What to do: Copying rule for the data below: pictures stay out, and only the lines from the one with "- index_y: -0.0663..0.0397" down to the one with "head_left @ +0", inclusive, are repeated exactly.

------------------------------------

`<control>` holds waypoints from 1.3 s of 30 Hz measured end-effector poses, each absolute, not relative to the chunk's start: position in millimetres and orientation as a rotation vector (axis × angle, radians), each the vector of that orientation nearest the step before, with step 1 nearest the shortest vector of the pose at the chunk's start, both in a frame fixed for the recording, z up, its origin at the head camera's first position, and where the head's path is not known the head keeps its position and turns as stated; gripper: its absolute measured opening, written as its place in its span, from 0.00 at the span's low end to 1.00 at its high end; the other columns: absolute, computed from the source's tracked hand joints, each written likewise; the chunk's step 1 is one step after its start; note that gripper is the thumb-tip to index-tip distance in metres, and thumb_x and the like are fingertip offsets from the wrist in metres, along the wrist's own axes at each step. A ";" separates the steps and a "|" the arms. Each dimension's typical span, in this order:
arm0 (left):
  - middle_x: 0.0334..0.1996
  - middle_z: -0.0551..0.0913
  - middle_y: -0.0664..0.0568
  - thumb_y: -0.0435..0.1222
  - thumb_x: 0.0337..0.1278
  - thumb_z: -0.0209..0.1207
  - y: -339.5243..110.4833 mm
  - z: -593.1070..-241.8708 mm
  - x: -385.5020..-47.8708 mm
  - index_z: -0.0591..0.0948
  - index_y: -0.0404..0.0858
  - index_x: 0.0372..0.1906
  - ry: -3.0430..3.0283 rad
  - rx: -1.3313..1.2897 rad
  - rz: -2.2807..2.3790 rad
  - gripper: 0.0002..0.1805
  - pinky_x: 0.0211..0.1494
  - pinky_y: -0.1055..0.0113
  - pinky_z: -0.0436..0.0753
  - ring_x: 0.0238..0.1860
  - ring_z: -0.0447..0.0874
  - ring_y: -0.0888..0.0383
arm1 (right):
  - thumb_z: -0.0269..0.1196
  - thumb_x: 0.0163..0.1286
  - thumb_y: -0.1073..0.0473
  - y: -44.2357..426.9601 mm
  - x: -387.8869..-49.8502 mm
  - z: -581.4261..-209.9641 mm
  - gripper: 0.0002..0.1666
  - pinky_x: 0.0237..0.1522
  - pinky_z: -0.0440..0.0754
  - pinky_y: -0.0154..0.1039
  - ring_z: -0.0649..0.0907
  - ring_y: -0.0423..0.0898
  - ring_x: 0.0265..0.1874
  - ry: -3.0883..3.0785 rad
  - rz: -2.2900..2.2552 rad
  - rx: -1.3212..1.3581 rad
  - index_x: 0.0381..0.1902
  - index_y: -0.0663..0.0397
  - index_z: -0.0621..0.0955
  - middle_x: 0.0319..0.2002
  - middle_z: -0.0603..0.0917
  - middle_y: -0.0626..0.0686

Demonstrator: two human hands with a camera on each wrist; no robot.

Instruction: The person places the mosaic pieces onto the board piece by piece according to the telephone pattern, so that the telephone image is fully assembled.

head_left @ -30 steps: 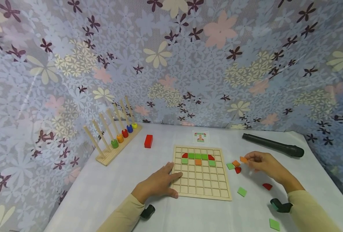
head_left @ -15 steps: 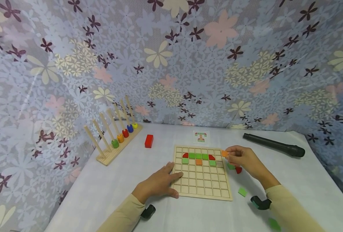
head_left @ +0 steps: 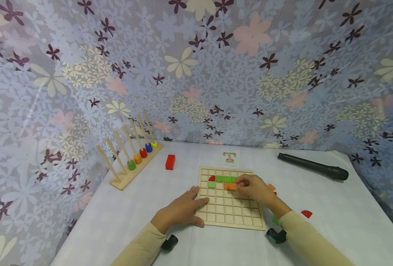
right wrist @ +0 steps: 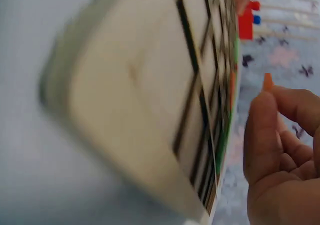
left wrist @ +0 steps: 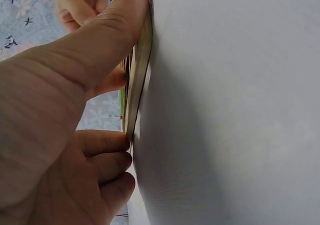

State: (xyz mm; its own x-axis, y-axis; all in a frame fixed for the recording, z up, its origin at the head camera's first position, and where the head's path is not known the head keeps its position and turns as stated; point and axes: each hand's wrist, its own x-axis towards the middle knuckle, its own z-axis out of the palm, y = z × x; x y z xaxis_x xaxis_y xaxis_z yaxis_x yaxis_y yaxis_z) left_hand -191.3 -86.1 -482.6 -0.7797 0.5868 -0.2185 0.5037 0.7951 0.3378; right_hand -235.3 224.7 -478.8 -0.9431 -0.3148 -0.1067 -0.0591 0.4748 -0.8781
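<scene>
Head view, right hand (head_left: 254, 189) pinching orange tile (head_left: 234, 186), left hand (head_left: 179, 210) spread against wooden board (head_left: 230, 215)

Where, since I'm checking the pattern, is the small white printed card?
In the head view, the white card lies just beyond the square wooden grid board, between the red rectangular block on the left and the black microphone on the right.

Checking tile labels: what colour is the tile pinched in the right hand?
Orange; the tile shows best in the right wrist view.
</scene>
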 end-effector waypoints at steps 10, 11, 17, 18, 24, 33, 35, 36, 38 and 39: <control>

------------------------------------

Final answer:
  - index_y: -0.0663..0.0397
  - index_z: -0.0621..0.0955
  - middle_x: 0.0319..0.2002
  - middle_z: -0.0603..0.0917
  - middle_y: -0.0626..0.0686

Demonstrator: two human hands with a camera on each wrist; no robot.

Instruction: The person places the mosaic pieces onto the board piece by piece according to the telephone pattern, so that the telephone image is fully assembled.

head_left @ -30 steps: 
head_left @ -15 steps: 
head_left @ +0 steps: 

The exercise requires no additional answer.